> **SOURCE MATERIAL**:

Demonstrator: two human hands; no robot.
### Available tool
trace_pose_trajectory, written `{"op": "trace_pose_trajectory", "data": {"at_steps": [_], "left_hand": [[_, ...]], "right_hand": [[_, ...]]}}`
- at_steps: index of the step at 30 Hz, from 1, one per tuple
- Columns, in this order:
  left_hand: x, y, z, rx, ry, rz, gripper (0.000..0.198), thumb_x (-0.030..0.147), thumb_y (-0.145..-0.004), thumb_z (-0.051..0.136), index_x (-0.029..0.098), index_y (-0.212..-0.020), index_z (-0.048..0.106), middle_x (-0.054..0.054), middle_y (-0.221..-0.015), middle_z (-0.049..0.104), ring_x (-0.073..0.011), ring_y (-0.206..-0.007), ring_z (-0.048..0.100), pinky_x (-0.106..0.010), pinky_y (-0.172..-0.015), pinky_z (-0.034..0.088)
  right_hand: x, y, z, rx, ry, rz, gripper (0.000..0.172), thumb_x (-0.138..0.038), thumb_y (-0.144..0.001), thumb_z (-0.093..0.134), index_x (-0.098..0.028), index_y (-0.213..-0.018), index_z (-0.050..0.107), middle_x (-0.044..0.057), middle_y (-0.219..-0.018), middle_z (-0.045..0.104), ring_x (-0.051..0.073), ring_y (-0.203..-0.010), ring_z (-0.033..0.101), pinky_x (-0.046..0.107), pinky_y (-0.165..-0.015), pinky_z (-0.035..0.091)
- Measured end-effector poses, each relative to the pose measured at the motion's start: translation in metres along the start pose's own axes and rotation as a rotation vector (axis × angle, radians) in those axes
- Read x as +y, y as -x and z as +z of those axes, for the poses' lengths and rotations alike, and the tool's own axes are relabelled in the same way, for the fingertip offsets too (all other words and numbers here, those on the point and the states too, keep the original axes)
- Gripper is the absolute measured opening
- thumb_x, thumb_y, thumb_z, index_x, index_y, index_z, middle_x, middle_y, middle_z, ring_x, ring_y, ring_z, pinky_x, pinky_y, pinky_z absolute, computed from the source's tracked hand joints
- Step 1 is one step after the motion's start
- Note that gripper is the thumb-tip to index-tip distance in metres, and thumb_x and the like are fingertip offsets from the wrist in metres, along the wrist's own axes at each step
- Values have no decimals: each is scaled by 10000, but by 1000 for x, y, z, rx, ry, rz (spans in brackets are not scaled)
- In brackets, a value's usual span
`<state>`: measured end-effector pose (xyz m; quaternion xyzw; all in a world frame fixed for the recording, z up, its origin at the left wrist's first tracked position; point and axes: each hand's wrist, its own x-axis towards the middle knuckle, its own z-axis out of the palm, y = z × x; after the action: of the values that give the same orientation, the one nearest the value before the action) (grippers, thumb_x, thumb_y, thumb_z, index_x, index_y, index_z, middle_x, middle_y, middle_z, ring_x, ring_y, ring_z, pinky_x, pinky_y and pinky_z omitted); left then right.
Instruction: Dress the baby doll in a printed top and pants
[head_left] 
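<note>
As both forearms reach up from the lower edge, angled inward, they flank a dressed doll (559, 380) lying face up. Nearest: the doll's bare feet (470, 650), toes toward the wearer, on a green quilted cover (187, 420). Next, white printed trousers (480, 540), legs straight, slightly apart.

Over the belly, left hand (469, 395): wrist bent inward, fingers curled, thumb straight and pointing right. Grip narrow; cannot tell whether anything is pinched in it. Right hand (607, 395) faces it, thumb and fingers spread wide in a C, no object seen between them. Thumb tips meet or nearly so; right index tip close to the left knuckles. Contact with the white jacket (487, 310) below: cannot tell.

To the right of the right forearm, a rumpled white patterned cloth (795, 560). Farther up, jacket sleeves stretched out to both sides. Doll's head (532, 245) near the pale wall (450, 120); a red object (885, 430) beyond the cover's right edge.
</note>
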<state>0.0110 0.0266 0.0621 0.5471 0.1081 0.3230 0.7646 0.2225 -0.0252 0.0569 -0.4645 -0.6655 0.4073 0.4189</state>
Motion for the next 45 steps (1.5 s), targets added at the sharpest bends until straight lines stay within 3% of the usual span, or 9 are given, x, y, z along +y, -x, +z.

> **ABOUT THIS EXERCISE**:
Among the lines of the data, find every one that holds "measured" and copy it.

> **RESPONSE TO THE EXERCISE**:
- Measured end-effector poses, each relative to the pose measured at the motion's start: translation in metres along the start pose's own axes and rotation as a rotation vector (axis × angle, radians) in those axes
- Gripper is the absolute measured opening
`<state>`: measured end-effector pose (xyz m; quaternion xyzw; all in a world frame fixed for the recording, z up, its origin at the left wrist's first tracked position; point and axes: each hand's wrist, its own x-axis towards the middle knuckle, its own z-axis out of the palm, y = z × x; after the action: of the values that give the same orientation, the one nearest the value before the action) (grippers, thumb_x, thumb_y, thumb_z, index_x, index_y, index_z, middle_x, middle_y, middle_z, ring_x, ring_y, ring_z, pinky_x, pinky_y and pinky_z omitted); left then right.

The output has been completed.